» ASSIGNED TASK
Exactly the lines from the start of the entries through the line with "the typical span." are required in the output, with no pictures among them.

[DATA EXTRACT Boundary: Start]

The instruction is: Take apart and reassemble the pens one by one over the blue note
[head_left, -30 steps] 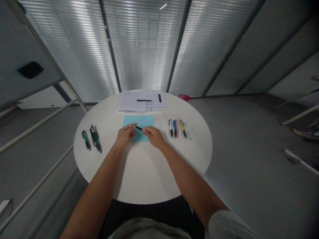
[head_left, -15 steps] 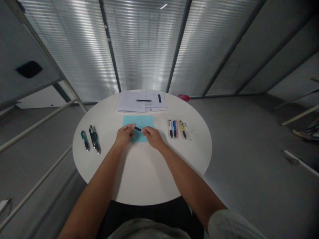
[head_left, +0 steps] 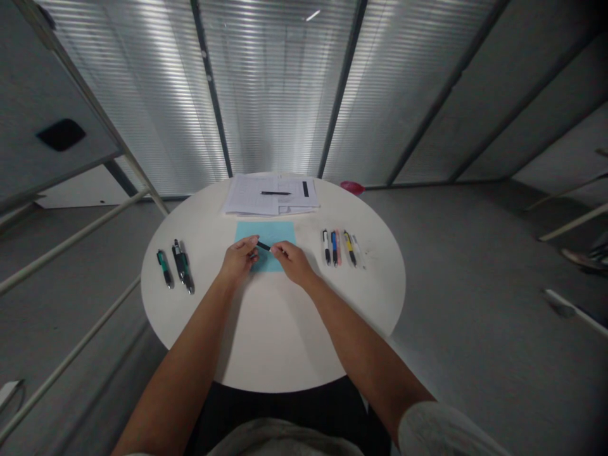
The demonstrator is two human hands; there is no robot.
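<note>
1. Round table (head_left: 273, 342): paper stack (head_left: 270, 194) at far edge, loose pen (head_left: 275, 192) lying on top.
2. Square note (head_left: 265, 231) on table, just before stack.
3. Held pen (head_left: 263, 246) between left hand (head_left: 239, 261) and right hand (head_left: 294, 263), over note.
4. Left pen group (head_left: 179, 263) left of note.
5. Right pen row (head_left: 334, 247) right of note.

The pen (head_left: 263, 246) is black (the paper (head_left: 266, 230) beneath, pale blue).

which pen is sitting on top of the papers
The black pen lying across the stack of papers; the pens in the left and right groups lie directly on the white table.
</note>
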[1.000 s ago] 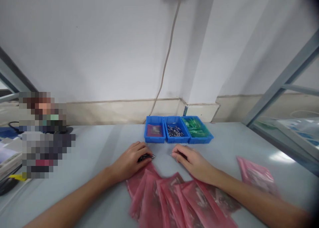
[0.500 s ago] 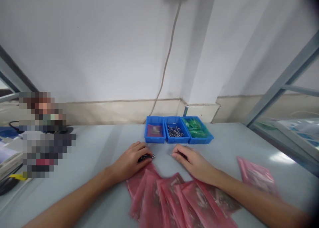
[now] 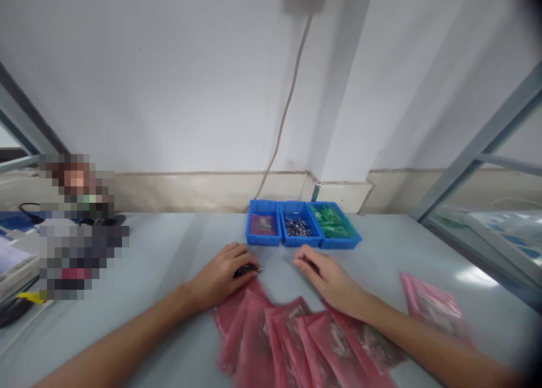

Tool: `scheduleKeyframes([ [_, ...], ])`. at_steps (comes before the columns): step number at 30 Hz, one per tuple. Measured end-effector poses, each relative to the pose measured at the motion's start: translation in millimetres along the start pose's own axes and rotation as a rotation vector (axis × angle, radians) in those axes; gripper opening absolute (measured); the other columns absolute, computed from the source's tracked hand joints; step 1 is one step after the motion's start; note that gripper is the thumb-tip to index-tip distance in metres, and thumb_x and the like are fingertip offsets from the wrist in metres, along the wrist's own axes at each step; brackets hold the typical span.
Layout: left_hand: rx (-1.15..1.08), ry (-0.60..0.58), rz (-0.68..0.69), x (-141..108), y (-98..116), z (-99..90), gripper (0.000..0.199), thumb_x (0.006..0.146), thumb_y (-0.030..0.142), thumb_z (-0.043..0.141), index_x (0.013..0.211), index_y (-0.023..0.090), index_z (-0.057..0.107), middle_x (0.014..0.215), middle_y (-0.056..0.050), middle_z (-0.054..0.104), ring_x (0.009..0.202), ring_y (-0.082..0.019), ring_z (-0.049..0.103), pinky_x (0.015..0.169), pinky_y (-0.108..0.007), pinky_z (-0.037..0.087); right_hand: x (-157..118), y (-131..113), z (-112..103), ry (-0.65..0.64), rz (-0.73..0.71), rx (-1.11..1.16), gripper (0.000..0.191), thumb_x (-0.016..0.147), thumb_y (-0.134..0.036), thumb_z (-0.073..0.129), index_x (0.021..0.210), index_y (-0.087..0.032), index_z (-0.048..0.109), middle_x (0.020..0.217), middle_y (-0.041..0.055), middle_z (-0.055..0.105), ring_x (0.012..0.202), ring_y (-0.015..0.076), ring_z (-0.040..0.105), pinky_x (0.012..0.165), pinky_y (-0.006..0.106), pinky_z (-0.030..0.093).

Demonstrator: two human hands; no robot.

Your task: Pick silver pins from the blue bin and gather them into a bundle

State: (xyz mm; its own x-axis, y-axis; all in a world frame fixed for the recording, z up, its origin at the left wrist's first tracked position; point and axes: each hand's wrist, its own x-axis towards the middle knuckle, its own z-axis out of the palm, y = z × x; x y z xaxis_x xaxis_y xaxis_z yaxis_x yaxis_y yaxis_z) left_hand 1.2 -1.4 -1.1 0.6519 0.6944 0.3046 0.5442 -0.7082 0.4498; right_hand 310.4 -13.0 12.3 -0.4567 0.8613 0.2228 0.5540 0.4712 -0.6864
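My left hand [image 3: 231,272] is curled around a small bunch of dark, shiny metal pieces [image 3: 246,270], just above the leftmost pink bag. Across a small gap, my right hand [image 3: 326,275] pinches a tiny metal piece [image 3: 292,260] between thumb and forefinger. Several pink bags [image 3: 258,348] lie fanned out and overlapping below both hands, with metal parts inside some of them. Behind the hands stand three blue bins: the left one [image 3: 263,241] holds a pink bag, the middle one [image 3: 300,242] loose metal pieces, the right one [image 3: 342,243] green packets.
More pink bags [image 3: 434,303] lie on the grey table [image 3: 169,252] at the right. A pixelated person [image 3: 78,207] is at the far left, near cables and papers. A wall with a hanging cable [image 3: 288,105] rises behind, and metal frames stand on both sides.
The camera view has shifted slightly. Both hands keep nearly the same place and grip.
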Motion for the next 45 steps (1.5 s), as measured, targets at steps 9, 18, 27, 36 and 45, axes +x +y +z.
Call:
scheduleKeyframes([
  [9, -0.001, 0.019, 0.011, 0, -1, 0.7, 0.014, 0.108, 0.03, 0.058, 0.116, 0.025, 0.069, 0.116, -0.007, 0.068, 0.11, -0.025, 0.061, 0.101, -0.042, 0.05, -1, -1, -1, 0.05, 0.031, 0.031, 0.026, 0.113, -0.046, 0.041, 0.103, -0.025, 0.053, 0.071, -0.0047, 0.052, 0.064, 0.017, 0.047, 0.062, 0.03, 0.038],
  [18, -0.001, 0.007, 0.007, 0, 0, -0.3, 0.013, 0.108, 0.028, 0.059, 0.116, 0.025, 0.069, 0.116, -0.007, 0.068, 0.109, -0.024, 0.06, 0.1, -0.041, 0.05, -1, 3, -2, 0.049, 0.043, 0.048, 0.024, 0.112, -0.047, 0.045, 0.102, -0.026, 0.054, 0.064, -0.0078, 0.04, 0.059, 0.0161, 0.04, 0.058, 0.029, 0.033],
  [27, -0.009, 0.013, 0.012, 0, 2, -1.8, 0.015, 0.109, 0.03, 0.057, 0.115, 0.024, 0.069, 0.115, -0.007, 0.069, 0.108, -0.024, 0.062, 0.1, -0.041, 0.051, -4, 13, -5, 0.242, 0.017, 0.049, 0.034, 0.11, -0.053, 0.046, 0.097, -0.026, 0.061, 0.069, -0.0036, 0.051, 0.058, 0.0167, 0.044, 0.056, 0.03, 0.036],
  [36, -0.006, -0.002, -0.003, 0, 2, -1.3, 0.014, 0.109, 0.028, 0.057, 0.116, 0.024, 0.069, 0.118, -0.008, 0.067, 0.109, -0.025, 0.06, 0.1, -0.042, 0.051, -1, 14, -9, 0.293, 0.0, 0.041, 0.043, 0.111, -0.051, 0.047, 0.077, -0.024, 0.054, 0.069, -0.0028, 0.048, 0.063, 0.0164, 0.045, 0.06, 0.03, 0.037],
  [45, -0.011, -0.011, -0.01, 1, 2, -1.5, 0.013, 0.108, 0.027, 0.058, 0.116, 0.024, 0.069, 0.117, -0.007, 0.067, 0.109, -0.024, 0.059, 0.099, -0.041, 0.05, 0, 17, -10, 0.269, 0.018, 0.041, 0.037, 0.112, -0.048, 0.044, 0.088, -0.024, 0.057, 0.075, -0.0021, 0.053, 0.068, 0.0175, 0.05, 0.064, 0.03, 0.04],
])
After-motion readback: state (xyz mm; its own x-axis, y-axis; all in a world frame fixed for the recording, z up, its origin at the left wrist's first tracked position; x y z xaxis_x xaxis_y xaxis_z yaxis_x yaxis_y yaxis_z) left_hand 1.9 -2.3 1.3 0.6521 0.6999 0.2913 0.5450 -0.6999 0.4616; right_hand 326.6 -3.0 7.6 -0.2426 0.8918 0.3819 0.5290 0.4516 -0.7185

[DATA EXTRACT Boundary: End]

» ANSWER BOX
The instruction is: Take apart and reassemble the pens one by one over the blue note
[head_left, -30 steps] 
[head_left, -15 steps] 
[head_left, +0 steps] 
The demonstrator is two human hands; there is no robot.
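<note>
1. Round table (head_left: 273, 342): paper stack (head_left: 270, 194) at far edge, loose pen (head_left: 275, 192) lying on top.
2. Square note (head_left: 265, 231) on table, just before stack.
3. Held pen (head_left: 263, 246) between left hand (head_left: 239, 261) and right hand (head_left: 294, 263), over note.
4. Left pen group (head_left: 179, 263) left of note.
5. Right pen row (head_left: 334, 247) right of note.

The pen (head_left: 263, 246) is black (the paper (head_left: 266, 230) beneath, pale blue).

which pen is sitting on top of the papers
The black pen lying across the stack of papers; the pens in the left and right groups lie directly on the white table.
</note>
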[1.000 s ago] 
[0.500 s ago] 
[now] 

Tool: `scheduleKeyframes([ [_, ...], ])`. at_steps (comes before the columns): step number at 30 Hz, one per tuple. Measured end-effector poses, each relative to the pose measured at the motion's start: translation in millimetres along the start pose's own axes and rotation as a rotation vector (axis × angle, radians) in those axes; gripper opening absolute (measured); the other columns absolute, computed from the source's tracked hand joints; step 1 is one step after the motion's start; note that gripper is the thumb-tip to index-tip distance in metres, and thumb_x and the like are fingertip offsets from the wrist in metres, along the wrist's own axes at each step; brackets hold the typical span.

There is nothing more to add to the answer.